The ability to access messy data from a variety of sources is a hallmark of a good data scientist. I will be making a generic webscraper below. While webscrapers should be tailored specifically to he site and data you are trying to scrape, I will use this as a template so as I progress I can refer back to this an make any necessary substitutions or tweaks as needed. I will want to design a scraper that grabs the necessary data I need an converts it to a useful `DataFrame` using `pandas`. I am following a tutorial from Angelica Dietzel [The Only Step-by-Step Guide You’ll Need to Build a Web Scraper With Python](https://medium.com/better-programming/the-only-step-by-step-guide-youll-need-to-build-a-web-scraper-with-python-e79066bd895a).

## Notes
* Webscraping is not illegal...per se but make sure on the sites terms and conditions. Check `robots.txt` file or type `www.example.com/robots.txt` to explore this.

* Have a sense of the data you are trying to scrape prior to writing a scraper.

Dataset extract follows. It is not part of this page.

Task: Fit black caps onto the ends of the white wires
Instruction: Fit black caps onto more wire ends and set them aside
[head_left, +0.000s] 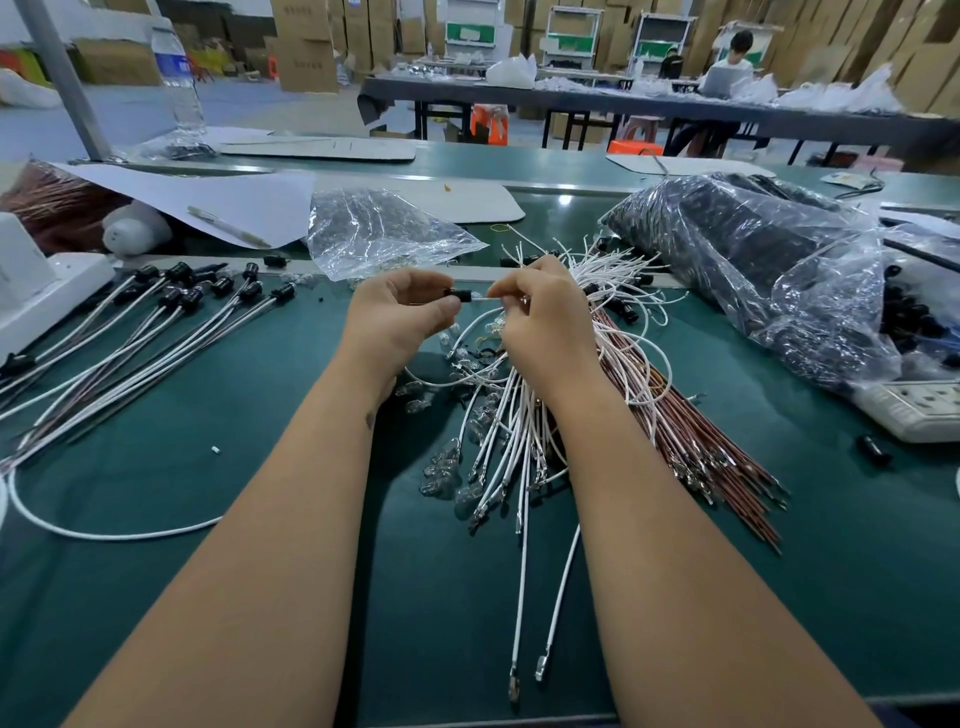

*This will be a generic script but should be sufficiently flexible to be applied elsewhere.*

* We want to inspect the the html code of the site to determine which elements we would like to extract.

## Example site to be scraped

We will be scraping from the IMDb "Top 1,000 Movies", we will target the top 50 movies. I am using this as an example and will need to customize this to accomodate other target data sources.The information we are interested in:

* Title
* Year
* Movie length
* IMDb rating
* Movie Metascore
* # of votes
* U.S. Gross Earnings

## The URL of the Top 1,000

[Top 1,000](https://www.imdb.com/search/title/?groups=top_1000&ref_=adv_prv)


## Examine the HTML

The first step once we are on the site we want to scrape is to examine the HTML. This can be achieved in Chrome by right-clicking on the page and hitting "Inspect".

## Tools and Packages Used

*We will not be using all of the tools suggested in the tutorial. Specifically, we will not be using `Repl` as we are using `Jupyter Notebooks` as our IDE.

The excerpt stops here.